### Your goal:
Show every line from the entries that follow which holds the word "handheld".

··········

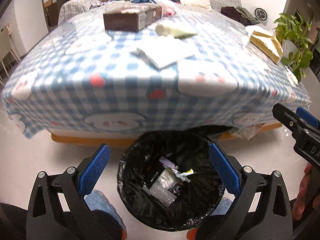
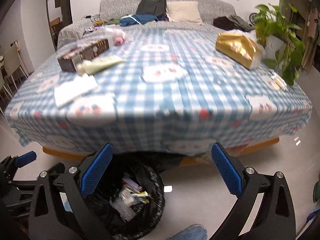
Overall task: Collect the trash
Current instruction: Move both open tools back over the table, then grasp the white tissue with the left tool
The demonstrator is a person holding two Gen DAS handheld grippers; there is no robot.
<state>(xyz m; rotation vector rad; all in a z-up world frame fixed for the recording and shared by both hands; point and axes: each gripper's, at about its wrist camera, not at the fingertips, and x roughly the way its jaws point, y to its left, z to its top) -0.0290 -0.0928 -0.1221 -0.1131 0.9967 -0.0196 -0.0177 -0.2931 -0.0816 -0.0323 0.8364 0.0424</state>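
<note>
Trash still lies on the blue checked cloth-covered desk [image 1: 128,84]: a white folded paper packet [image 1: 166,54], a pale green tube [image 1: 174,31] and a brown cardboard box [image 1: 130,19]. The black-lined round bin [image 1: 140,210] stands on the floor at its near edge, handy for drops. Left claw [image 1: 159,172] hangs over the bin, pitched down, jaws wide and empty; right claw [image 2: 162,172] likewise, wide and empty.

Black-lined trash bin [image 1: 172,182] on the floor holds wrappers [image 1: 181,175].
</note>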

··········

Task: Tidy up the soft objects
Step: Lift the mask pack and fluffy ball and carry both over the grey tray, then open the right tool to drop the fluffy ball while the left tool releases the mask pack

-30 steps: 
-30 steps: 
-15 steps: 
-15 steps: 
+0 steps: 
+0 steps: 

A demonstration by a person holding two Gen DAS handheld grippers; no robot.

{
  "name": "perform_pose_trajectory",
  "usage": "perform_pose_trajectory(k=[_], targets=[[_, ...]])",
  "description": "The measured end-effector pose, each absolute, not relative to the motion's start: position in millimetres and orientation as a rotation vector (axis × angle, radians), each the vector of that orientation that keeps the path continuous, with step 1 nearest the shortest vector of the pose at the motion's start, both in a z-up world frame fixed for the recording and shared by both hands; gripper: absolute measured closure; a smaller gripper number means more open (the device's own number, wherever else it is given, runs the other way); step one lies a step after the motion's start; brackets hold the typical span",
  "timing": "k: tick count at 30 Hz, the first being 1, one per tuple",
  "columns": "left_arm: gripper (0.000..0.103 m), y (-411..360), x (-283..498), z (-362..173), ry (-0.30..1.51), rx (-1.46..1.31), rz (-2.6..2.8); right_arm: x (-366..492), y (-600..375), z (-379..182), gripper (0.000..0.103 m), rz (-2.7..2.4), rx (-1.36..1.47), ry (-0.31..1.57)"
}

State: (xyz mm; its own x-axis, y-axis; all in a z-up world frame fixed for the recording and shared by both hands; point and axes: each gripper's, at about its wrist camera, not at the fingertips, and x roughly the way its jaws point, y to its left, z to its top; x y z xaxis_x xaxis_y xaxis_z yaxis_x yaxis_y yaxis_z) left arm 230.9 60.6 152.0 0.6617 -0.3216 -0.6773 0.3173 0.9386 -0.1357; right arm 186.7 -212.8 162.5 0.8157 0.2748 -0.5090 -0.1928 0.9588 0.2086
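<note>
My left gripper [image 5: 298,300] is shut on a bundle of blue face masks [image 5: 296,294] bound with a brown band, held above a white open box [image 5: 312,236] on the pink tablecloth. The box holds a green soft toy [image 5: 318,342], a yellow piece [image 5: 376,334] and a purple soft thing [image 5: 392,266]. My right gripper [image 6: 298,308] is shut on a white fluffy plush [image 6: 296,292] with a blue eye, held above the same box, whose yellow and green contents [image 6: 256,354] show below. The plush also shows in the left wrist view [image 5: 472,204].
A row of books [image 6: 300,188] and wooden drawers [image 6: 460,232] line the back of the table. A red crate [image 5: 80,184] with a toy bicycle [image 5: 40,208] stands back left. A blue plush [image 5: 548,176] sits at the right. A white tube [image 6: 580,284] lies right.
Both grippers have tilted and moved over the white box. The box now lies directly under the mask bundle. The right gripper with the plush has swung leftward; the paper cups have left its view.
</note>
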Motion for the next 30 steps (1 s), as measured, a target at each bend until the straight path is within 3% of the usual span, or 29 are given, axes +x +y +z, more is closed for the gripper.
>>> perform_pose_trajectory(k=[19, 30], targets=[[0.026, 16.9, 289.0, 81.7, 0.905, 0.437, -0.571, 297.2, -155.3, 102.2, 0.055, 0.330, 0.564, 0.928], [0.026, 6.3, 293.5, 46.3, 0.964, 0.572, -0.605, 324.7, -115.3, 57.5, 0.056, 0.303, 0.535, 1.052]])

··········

### Result for this exercise:
The demonstrator is a person holding two Gen DAS handheld grippers; there is no robot.
A demonstration by a person holding two Gen DAS handheld grippers; no robot.

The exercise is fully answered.